Watching children grow up is really amazing. I’ve just come home from a short business trip and as soon as I got my hug, I got the feeling that my children had grown in the few days I was away. Watching the next generation really shows you how fast the world is changing. When I sat back later in the evening, I wondered: Are we witnessing the next generation 4.0 of the Web grow up?
How will cloud computing influence the way the Web evolves? How can we deal effectively with the massive amount of information that is created by all the networked smart devices? When will we finally be able to benefit from cloud computing (if we want to)? Well, it seems that substantial change could happen within the next 12 months. Some days ago, German high-tech organization Bitkom announced that cloud computing will be one of the biggest trends this year – actually, THE trend. Over 66 percent of German businesses see the cloud as their top priority– for the third year in a row. Once it takes off, it will transform more than just the way we work.
Sales of cloud services for private and business customers in Germany are predicted to reach 13 billion euros by 2015. That is three times current revenues! Attentive observers may already have noticed that competition within the cloud market is increasing. This yields benefits for cloud consumers, as more and more specialized providers enhance their offers.
This, however, is only one small effect of the rise of cloud computing. Like an accelerator, it will boost two other trends:
- Mobile computing. Mobile computing is Number 2 on the priorities list of 53 percent of German businesses. People just love their smartphones, tablet PCs and other devices. What’s most important though: executives in particular are starting to realize the advantages and are driving change from the top down.
- Enterprise networking – on the human scale. Internal communication within a company will rely more and more on social networking solutions. With your office in your pocket, you’ll always be connected and instantly up to date. Initially, the connection will be mainly internal, with your coworkers. However, in the long run, it will open up organizations to communicate and interact directly with their customers, partners and stakeholders.
All this leads us to the next level of connectivity – Web 4.0. Seth Godin talked about it in his blog back in 2007. Though the term still lacks a properly accepted, broader definition, we already have all the ingredients Seth associated with Web 4.0 today: ubiquity (through the cloud and mobile computing), identity (through social networks) and connection (through social media). To put it in a nutshell – Web 4.0 is about making connections between individuals, about serendipity beyond simple search engines and, last but not least, about the network of all my peers taking initiative, boosting each other. You might look at it as extending your capabilities through the cloud – much like a well-connected family helps you to be much stronger than you are alone.

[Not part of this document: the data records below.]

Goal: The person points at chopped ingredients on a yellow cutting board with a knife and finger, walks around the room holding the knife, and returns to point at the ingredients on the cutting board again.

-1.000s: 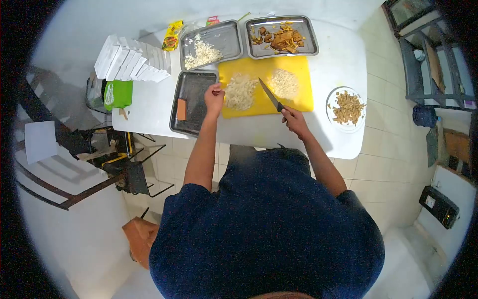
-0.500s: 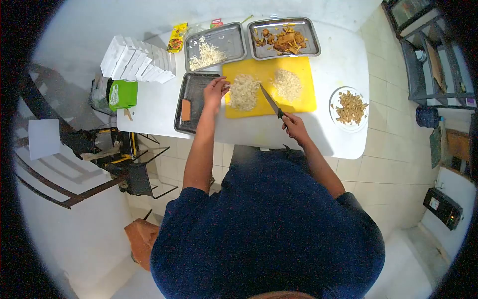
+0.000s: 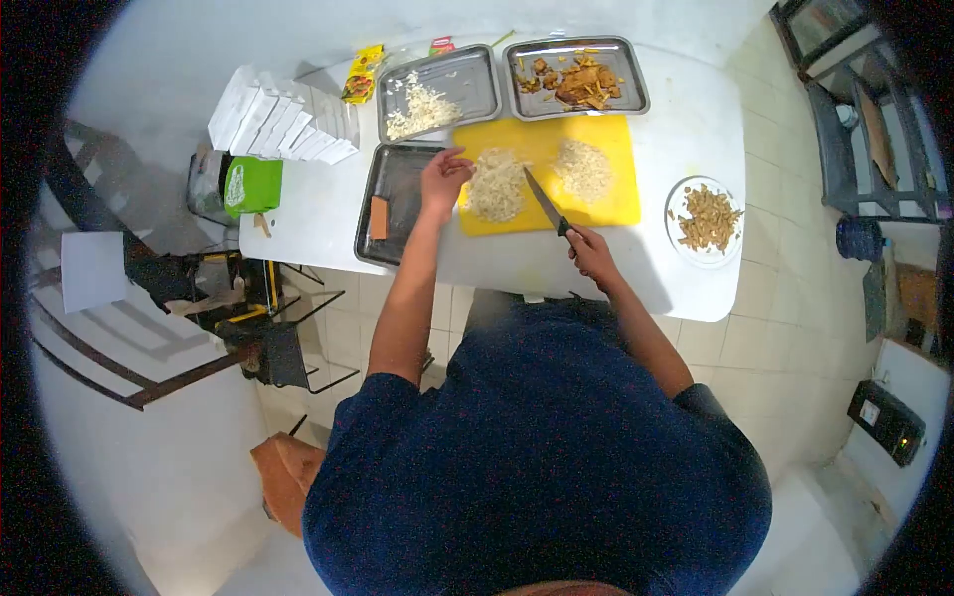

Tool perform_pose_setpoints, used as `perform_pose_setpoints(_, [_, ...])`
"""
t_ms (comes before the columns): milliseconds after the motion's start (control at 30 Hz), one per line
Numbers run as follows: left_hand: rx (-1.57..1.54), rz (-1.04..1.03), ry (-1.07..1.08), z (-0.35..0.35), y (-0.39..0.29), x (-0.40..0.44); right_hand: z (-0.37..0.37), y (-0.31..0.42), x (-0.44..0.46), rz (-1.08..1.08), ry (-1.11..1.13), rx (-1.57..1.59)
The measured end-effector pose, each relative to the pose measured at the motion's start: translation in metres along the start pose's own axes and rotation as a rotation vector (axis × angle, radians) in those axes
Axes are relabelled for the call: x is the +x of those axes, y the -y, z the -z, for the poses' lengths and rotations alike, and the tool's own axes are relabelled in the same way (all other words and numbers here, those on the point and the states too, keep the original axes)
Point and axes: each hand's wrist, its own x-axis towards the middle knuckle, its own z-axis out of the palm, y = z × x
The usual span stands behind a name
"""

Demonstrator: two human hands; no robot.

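My right hand (image 3: 593, 254) is wrapped round the dark handle of a kitchen knife (image 3: 545, 203). The blade points up and left over the yellow cutting board (image 3: 547, 221), its tip beside a larger pile of chopped pale food (image 3: 496, 187). A smaller pale chopped pile (image 3: 583, 171) lies on the board's right half. At the board's left edge, my left hand (image 3: 446, 183) has its fingers loosely bent and apart, with nothing seen in them, close to the larger pile. Under my left forearm is a dark tray (image 3: 390, 199) with an orange-brown block (image 3: 379, 218) in it.
Behind the board stand a metal tray (image 3: 477, 104) of white pieces and another tray (image 3: 636, 104) of browned pieces. A white plate (image 3: 679, 243) of chopped brown food is at right. White boxes (image 3: 268, 117), a yellow packet (image 3: 362, 75) and a green container (image 3: 253, 186) stand at left.
The whole view has shifted slightly to the right. My left fingers look a little more bent near the larger pile. The knife stays in my right hand at nearly the same place over the board.
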Motion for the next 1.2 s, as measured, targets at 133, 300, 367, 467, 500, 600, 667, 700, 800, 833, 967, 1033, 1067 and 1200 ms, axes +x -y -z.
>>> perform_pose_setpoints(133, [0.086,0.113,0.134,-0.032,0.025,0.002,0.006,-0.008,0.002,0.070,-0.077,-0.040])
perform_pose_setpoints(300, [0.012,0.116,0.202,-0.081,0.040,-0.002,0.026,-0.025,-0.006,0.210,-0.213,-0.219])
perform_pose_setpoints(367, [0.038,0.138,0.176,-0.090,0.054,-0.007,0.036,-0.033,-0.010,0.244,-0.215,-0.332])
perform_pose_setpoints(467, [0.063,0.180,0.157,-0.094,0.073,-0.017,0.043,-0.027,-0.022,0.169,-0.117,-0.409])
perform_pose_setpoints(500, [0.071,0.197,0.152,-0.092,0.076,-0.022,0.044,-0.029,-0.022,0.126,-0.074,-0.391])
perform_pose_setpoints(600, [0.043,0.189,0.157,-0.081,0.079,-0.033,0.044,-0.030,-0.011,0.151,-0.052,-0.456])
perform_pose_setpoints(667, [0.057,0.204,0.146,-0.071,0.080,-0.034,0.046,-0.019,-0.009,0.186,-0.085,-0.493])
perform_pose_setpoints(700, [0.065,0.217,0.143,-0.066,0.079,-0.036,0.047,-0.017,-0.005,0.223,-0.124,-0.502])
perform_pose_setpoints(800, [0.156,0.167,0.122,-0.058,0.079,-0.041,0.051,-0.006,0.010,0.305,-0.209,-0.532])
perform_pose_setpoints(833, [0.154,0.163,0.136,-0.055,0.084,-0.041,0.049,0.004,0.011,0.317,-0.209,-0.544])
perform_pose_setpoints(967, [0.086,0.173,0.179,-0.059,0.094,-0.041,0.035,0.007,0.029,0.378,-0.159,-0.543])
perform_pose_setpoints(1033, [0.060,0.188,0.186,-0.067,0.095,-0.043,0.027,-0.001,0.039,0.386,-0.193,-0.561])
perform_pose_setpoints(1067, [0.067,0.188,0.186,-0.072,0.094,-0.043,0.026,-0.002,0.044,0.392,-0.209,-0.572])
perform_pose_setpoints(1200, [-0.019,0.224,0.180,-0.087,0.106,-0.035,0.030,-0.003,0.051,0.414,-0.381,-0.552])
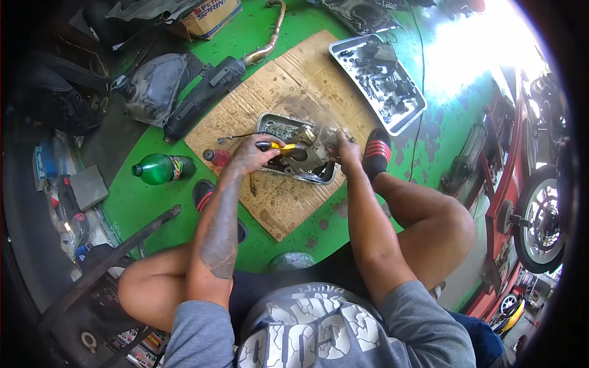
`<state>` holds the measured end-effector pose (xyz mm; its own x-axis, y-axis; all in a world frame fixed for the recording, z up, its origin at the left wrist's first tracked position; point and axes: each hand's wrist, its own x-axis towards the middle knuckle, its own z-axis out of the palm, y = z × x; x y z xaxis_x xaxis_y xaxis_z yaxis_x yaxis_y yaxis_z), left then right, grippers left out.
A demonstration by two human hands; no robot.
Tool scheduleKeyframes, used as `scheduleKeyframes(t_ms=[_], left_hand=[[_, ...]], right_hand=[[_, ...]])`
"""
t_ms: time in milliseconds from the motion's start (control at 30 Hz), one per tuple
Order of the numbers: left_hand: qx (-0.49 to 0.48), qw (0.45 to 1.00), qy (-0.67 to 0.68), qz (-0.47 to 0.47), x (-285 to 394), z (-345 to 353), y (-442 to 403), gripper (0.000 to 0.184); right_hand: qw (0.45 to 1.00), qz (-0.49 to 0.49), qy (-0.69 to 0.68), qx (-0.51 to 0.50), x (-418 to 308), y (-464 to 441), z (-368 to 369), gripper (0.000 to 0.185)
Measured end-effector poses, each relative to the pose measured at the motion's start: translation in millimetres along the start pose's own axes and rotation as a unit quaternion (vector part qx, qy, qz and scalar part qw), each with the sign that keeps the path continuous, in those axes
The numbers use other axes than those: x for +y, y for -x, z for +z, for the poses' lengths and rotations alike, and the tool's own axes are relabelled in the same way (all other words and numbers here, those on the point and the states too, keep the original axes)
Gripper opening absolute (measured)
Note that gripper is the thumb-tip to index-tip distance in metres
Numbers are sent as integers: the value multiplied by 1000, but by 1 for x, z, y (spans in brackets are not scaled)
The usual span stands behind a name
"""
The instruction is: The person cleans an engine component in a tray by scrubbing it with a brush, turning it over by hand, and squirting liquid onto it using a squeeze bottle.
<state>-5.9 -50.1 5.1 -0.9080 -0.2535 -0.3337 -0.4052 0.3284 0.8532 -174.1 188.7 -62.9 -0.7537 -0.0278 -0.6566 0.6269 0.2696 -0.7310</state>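
My left hand (250, 154) is closed around a brush (283, 147) with a yellow and black handle. Its working end points right, against a grey metal engine casing (311, 158); the bristles are hard to make out. On the far right side of that casing, my right hand (346, 150) grips its edge, with the fingers partly hidden. The casing is tilted over a small metal tray (325, 179), which has more metal parts and dark liquid inside. Beside my left hand, a small bottle with red contents (215, 157) lies on the cardboard (276, 211).
A larger tray (402, 126) of small parts lies at the upper right. Left of the cardboard are a green bottle (161, 169) and an exhaust muffler (205, 98). A red motorcycle frame (506, 202) with a wheel (543, 218) stands at right.
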Motion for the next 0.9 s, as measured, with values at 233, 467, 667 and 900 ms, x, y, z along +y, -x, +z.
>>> scheduleKeyframes(t_ms=[233, 467, 667, 900], left_hand=[[-57, 995, -56, -63, 31, 1, 5, 21], [-34, 999, 9, -13, -5, -16, 7, 20], [-58, 997, -56, -4, 10, -12, 3, 23], [-158, 976, -146, 30, 30, 11, -13, 24]], right_hand=[[999, 0, 50, -15, 4, -4, -1, 55], [1000, -14, 1, 5, 8, 3, 0, 52], [999, -25, 22, -9, 11, -3, -6, 55], [997, -60, 47, -10, 6, 5, 0, 51]])
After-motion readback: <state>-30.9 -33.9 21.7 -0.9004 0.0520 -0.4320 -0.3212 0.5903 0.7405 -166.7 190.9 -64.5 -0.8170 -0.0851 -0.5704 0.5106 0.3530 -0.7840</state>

To me, this describes not only the future of the Web but also the future of our culture. Behavior and attitudes follow function and technology, so to speak. In the near future, social networking and different cloud models will enable more and more people to collaborate closely on an international level. Technology already affords us this freedom today. In turn, increasing collaboration and direct contacts will change how we deal with people and how we deal with daily challenges at work. Successful support channels on Twitter and Facebook may provide a glimpse of how this interaction may look in the future.
However, it is not just about change within our work environment. Objects and people will be connected in physical as well as virtual worlds. Augmented reality already connects real life with data, generating tremendous benefit. An armada of smart devices is connected to the net and creates enormous amounts of data – from a simple photo, a foursquare check to GPS data in your car or phone. The Internet of things is starting to free us from menial tasks like tracking and documenting the flow of goods. Examples are the monitoring of food transport or the tracking of pharmaceutical goods which make sure that the consumer gets high quality products. Through the cloud all these data can be linked and generate value. Many different scenarios are imaginable and possible – like health systems that continuously monitor one’s medical condition and suggest interventions when necessary. I am sure, if you think about it, you will find dozens of similar first steps in your own environment.
Leonardo da Vinci once said, “Only the miserable student does not surpass his master”. Maybe it is time to acknowledge that the next generation of technology has grown up to teach us a thing or two. For instance, a change in the way we use technology might be more important than the technology itself. From a business perspective, this raises the question of who should be driving that change. Should it be management? Or will it be a grassroots change that comes from employees? What are the obstacles to change? Is it technology or is it attitude and mindset? What’s your view on Web 4.0?